_How to complete this task_
Output only the lines of the entries that follow, starting at the one with "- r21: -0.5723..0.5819" and running down to the one with "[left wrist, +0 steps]", both included and unchanged.

Saved entries:
====

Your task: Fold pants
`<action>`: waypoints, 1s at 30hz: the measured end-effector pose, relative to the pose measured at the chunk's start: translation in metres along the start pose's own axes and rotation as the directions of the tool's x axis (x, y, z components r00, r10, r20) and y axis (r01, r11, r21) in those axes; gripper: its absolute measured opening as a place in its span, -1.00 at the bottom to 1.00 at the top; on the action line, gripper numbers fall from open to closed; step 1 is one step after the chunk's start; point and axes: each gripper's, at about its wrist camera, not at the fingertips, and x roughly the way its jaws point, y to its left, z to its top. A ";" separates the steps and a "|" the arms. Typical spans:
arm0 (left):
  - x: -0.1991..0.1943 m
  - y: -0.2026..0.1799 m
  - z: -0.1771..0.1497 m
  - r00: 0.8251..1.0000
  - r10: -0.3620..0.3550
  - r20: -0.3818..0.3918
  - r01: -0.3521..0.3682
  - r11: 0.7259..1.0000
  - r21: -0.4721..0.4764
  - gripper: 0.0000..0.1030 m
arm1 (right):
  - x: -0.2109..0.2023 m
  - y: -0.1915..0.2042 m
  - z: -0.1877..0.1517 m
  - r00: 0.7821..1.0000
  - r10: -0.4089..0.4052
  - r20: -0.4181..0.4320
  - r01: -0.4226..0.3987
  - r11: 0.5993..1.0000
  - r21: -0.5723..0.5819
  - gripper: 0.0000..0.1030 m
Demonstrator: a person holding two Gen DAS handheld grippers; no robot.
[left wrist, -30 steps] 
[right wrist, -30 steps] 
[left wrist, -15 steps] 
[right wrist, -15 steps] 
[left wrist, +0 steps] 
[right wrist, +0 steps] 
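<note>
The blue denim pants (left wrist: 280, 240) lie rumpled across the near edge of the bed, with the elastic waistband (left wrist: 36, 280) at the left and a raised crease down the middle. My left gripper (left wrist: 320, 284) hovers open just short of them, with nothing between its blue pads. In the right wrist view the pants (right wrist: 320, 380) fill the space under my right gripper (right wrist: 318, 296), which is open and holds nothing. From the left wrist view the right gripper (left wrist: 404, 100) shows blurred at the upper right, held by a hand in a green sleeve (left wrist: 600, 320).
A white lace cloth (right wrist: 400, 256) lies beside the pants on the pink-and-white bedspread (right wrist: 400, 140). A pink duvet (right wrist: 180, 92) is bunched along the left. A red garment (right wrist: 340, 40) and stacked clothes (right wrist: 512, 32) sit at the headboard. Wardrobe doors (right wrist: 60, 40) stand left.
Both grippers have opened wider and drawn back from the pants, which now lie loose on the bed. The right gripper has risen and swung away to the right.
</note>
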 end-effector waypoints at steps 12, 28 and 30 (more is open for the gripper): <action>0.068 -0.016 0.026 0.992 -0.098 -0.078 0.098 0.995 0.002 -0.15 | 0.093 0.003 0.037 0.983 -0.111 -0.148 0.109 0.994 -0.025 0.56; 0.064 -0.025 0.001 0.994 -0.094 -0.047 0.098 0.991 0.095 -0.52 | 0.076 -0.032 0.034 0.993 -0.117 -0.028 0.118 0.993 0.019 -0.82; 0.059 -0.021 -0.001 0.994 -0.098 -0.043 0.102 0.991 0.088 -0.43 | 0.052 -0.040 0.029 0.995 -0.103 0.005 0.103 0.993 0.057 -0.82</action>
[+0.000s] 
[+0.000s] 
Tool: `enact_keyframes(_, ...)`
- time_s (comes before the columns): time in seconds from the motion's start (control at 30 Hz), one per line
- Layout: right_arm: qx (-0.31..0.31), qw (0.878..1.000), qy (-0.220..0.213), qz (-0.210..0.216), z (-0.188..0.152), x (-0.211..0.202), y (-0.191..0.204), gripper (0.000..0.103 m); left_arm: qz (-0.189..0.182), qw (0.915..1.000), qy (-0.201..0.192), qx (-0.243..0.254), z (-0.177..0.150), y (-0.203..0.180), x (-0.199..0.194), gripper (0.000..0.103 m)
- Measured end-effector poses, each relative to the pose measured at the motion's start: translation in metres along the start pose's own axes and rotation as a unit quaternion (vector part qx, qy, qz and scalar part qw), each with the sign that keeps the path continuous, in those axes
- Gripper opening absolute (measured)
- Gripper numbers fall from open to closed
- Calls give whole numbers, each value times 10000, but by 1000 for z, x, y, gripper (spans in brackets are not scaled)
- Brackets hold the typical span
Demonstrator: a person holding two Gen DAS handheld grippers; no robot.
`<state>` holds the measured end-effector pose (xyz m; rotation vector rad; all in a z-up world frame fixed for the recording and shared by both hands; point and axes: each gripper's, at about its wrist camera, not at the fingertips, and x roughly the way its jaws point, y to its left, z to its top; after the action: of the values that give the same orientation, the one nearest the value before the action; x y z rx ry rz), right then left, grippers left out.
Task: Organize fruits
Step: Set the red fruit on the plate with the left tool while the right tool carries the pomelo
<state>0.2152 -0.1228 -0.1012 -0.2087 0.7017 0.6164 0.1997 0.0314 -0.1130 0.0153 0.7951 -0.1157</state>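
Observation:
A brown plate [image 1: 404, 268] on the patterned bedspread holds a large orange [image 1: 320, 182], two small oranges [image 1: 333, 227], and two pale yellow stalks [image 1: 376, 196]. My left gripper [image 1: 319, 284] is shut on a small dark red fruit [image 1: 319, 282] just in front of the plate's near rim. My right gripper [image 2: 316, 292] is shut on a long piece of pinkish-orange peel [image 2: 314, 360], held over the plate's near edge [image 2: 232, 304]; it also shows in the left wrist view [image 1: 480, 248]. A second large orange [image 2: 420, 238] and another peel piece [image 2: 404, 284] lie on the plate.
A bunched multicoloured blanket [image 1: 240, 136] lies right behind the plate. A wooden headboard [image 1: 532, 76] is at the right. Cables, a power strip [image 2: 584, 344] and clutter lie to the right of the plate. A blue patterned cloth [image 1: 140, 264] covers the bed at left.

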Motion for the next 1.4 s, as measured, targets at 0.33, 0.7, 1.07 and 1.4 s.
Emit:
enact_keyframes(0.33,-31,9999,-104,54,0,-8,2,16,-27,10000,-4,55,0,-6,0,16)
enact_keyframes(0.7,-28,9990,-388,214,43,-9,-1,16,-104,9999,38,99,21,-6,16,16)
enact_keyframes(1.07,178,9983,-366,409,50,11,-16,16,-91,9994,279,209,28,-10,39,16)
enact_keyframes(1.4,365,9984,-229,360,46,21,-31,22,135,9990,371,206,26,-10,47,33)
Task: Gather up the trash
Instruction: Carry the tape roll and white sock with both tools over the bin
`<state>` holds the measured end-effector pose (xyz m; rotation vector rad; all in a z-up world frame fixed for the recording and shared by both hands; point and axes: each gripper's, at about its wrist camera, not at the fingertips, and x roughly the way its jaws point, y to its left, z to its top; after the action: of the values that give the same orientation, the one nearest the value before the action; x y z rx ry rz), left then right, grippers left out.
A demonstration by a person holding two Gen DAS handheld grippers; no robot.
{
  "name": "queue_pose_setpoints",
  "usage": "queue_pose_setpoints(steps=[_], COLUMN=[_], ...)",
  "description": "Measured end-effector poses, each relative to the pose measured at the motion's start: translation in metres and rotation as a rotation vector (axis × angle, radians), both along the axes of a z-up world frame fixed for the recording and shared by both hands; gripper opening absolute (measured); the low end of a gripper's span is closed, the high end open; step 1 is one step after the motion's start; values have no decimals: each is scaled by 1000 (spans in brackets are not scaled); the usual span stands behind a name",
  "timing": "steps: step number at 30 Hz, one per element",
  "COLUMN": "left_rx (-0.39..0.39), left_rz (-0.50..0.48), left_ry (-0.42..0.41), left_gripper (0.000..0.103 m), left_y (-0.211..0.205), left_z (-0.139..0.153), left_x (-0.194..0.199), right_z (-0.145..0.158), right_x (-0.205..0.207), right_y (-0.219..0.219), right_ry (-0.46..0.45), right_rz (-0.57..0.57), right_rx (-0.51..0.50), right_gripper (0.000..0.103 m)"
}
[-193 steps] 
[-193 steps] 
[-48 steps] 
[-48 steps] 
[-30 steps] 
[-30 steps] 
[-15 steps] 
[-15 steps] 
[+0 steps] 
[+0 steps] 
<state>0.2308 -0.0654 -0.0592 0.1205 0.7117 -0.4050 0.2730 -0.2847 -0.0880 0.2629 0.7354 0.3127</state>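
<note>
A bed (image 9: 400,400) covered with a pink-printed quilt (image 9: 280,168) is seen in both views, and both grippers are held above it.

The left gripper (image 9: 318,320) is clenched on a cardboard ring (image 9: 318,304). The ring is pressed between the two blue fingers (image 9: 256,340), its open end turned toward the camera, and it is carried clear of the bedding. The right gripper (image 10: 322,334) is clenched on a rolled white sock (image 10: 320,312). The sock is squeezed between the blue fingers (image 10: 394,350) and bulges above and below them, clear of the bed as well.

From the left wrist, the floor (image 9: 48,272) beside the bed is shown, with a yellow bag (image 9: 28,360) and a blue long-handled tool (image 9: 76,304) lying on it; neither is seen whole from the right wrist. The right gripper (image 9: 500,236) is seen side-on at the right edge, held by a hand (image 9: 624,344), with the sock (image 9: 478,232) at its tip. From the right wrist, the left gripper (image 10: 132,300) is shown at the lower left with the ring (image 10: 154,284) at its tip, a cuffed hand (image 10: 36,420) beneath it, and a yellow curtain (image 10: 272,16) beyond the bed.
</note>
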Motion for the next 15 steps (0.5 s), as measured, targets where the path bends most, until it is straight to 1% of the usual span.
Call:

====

_Response to the task_
  - r21: -0.5723..0.5819
  - gripper: 0.0000..0.1030 m
Demonstrator: a person holding two Gen DAS handheld grippers; no robot.
[left wrist, -30 steps] 
[right wrist, -30 steps] 
[left wrist, -15 steps] 
[right wrist, -15 steps] 
[left wrist, +0 steps] 

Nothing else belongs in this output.